2012

Last year was a tough year, thinking we were going to lose our home.  But we committed to the idea of thinking that 2012 would be a great year.  That we’d turn our lives around and get back on the right path.  And honestly 2012 has been a great year.  I got a better job (still not the best) and we are able to make ends meet.  We still owe some money to family, but all and all our debt (besides our home) is minimal.  We were able to save our home, our new mortgage agreement was finalized last month.  So, things are definitely looking up.

But as life goes, where there is joy, there often is sorrow.  And in the last month we were dealt two hard blows.  One being the offer of a child for us to adopt and then having the parents change their mind.  That is never easy.  Being a gay couple, you don’t get much sympathy from the heterosexual world.  Often they just look at you like you made the choice to be gay, so you have no right to desire a child.  So going through some of the pain we’ve been through with miscarriages and now thinking we were going to finally get a child, is a bit more painful when you have no support or compassion from others.  But, we still believe there was a reason the offer was presented to us.  And possibly it was just Gods way of telling us to not give up.  To keep our hearts open to lifes possibilities.  We are determined to keep a positive outlook.

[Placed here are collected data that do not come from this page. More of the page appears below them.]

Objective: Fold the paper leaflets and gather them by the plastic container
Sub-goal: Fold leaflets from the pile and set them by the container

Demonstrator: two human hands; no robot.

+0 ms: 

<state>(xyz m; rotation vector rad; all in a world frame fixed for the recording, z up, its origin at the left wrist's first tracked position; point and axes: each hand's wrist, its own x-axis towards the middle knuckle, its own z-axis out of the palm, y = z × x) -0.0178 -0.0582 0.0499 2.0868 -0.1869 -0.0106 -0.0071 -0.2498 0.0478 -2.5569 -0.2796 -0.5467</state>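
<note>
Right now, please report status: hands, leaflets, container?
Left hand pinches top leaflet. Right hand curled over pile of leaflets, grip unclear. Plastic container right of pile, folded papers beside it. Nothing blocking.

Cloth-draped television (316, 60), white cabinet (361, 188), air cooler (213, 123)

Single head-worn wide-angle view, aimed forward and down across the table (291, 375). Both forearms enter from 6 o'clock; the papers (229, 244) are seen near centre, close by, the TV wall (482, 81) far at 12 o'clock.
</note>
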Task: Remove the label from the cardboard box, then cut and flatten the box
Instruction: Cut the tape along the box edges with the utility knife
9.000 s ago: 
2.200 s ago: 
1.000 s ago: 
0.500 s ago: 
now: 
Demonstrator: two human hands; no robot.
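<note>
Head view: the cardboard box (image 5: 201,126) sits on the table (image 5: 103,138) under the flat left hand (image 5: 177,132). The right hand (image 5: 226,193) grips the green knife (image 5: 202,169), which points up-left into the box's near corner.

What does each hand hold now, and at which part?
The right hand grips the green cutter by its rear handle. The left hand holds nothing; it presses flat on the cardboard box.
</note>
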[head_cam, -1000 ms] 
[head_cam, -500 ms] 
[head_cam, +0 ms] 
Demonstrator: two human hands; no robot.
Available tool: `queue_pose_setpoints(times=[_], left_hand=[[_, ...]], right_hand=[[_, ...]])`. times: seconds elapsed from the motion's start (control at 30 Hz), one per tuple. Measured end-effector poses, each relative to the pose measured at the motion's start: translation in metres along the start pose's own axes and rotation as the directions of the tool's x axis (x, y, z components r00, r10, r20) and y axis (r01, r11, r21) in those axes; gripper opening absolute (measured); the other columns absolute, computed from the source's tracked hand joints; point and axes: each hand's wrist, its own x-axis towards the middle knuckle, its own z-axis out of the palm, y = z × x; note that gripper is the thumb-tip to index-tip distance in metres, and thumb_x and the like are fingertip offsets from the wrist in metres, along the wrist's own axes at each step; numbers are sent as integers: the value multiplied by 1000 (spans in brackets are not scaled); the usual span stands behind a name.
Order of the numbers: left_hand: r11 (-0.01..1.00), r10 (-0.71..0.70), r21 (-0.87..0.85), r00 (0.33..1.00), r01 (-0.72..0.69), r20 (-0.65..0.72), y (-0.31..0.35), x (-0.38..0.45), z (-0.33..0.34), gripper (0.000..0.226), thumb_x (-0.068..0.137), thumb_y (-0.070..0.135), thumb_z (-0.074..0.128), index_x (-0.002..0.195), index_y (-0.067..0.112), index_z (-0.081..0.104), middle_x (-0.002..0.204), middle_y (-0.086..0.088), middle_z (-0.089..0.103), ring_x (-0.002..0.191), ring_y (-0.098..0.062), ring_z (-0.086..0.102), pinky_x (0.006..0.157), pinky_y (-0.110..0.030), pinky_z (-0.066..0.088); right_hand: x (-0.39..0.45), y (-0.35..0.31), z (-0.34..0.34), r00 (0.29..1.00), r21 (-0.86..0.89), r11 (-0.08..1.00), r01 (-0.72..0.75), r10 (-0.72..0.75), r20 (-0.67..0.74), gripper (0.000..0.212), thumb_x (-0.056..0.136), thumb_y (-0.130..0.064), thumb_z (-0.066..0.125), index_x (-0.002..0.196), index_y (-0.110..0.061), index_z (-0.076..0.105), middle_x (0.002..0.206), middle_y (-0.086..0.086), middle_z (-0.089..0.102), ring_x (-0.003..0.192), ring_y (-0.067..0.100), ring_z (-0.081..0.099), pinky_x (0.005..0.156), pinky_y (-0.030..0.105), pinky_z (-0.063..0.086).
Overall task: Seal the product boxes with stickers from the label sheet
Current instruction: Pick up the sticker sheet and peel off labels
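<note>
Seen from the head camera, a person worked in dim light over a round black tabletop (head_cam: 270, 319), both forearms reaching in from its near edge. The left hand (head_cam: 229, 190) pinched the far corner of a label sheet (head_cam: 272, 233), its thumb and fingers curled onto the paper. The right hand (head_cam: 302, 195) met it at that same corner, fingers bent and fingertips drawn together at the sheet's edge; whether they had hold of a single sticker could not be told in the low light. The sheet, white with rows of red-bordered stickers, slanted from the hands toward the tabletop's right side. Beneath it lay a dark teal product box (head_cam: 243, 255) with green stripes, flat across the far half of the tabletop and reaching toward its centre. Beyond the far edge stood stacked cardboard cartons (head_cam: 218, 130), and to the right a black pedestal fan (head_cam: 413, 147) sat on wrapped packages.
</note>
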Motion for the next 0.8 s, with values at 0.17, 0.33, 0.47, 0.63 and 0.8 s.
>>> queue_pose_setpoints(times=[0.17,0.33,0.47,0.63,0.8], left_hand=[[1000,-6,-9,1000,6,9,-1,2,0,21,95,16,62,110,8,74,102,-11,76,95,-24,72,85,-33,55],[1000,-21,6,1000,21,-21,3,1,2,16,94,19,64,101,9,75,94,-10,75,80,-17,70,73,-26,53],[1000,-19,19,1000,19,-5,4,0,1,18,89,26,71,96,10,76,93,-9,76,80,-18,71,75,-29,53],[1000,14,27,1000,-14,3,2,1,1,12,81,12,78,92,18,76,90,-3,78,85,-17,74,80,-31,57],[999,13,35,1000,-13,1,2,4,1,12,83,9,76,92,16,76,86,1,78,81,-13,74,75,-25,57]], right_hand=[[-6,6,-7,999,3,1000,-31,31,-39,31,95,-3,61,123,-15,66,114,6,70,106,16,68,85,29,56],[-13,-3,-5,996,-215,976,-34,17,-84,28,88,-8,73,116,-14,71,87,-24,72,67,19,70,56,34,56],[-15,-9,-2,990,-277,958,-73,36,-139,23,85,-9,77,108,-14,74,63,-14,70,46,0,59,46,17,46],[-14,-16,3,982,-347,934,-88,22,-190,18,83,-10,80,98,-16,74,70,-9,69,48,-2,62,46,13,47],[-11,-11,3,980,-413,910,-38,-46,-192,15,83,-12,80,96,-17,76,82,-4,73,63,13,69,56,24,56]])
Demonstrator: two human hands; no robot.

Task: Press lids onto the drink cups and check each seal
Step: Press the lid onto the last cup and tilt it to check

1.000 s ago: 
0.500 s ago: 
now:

The most hurtful news we received this year was concerning my life partners sister.  She was diagnosed with stage 4 pancreatic cancer.  This was quite the shocker, because if you were to meet her sister, she looks like the picture of health.  A tiny petite little woman, but strong and full of life.  I still feel like I am in a fog, just thinking about it.  Actually, I try to not think about it.  I am a bit of a realist with a very hopeful and optimistic heart.  I want to believe that dreams come true and miracles happen.  We just got back from seeing her sister and I was a bit nervous, not knowing what to expect.  And I have to say, she looks the same as always.  She may have lost a couple of pounds, but still looks as healthy as can be.  She is such a sweet, cheerful person.  Full of life and always concerned about everyone but herself.  I love her as if she was MY sister.  I am blessed to have her in my life.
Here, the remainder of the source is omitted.